WHEN YOUR MAN DOESN’T WANT SEX

by Lauren on June 15, 2010

When it is the male partner who has no sex drive in the marriage, there are some key differences in how the lack of sexual frequency affects a couple. 

Because our societal myth is that  men as “want sex all the time,” if your husband doesn’t want sex, the first thing you are likely to think is “is there another woman?”  A woman is far more likely to wonder about this than a man, when his wife has no desire – though, of course, it happens for some men as well.  This can then introduce a lack of trust into the relationship that wasn’t there before.  A woman might start checking her husband’s cell phone, for example.  This can then lead to arguments, and more turmoil.  Not good.  However, in most cases I see, I don’t hear that  a man’s low libido was due to his having an affair.

It can be very tough on a woman’s  sexual confidence if her husband consistently doesn’t want sex, and even actively avoids it.  Just as with men who have the higher interest in sex, women tend to take it as a rejection; however, women question their attractiveness more when this is occurring.  Women can be ruthless in their critiques of their own bodies, and this can escalate as a result of the lack of sexual frequency.  Again, because men are “supposed” to want sex all the time, a woman will try to understand why her partner is not wanting sex – and will often put the blame on her body.

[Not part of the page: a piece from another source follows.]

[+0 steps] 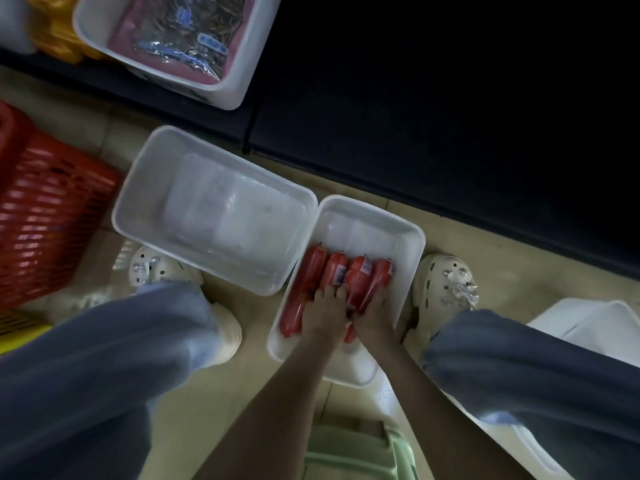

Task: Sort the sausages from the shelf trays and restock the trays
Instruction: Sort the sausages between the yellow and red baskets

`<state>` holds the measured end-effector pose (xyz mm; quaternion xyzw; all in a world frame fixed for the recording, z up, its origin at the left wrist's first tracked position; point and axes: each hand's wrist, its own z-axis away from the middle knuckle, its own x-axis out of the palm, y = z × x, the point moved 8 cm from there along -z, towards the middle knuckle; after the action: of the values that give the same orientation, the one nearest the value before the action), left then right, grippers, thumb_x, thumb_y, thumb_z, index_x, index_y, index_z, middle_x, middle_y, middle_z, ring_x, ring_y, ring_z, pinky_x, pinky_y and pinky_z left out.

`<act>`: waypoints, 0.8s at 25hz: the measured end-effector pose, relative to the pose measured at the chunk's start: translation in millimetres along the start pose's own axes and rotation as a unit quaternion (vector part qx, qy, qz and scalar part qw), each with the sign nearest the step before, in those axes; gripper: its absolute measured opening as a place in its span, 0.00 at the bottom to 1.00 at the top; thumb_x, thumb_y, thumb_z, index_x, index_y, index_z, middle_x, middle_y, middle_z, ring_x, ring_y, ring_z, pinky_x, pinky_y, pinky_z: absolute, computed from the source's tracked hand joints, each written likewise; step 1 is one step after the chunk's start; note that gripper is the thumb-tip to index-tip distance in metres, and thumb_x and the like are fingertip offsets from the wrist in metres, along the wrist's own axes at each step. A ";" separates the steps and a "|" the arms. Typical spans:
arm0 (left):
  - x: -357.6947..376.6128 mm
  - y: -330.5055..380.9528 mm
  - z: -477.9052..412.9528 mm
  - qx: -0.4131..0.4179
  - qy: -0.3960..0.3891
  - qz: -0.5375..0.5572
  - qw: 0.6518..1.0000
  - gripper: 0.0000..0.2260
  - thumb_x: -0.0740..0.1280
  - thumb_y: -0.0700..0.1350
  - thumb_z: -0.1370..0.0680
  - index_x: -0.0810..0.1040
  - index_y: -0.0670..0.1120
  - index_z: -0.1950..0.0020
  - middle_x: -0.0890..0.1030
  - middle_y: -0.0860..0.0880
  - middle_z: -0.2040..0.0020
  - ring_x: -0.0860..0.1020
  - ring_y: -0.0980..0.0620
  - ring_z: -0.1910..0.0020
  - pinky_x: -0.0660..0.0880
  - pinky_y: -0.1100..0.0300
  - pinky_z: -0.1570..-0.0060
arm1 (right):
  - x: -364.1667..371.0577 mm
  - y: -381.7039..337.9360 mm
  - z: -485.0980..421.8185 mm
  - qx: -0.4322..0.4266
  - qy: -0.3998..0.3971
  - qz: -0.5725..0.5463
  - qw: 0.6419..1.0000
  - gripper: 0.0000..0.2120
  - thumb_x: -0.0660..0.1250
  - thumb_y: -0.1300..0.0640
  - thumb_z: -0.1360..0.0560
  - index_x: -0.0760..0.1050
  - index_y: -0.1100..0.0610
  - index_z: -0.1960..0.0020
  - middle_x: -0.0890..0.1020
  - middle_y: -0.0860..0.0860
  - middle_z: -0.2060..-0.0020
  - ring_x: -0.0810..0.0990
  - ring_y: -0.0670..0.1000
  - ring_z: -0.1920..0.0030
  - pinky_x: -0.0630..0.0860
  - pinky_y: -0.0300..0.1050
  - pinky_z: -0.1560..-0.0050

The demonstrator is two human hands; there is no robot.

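On the floor, the smaller tray (410, 242) touches the larger tray (138, 188) at 9 o'clock, with a shoe (446, 282) close at 3 o'clock. The far half of the smaller tray is open. The sausages (334, 271) lie in its near half; the left hand (323, 313) rests flat on them, and the right hand (372, 315) grips the rightmost ones.

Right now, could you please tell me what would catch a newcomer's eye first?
The red sausages stand out, lined up in the small white tray on the floor between the feet, with the left hand and right hand laid on them. A larger white tray sits alongside, and a red basket at the left.
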<state>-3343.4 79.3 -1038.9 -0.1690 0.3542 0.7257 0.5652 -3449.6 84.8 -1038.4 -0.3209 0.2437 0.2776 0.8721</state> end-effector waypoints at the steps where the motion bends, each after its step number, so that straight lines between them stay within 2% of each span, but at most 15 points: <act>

With male low libido, both partners are less likely to seek help, often because they are embarrassed and ashamed.  They tell me they think they are “just not normal” and this can keep them from talking with their physicians, or coming in for sex therapy to remedy the problem. 

Men can have a variety of causes for their lost libidos, such as:  depression, anxiety & stress, relationship issues such as conflict or lack of connection, performance issues, other sexual concerns such as erection problems or early ejaculation, lack of sexual confidence, sexual shame, or body image.

I’m seeing more couples who are struggling with this issue – and I hope that means that there is more acceptance that this can be a normal problem for many couples, and that there is help available that can get couples back on track.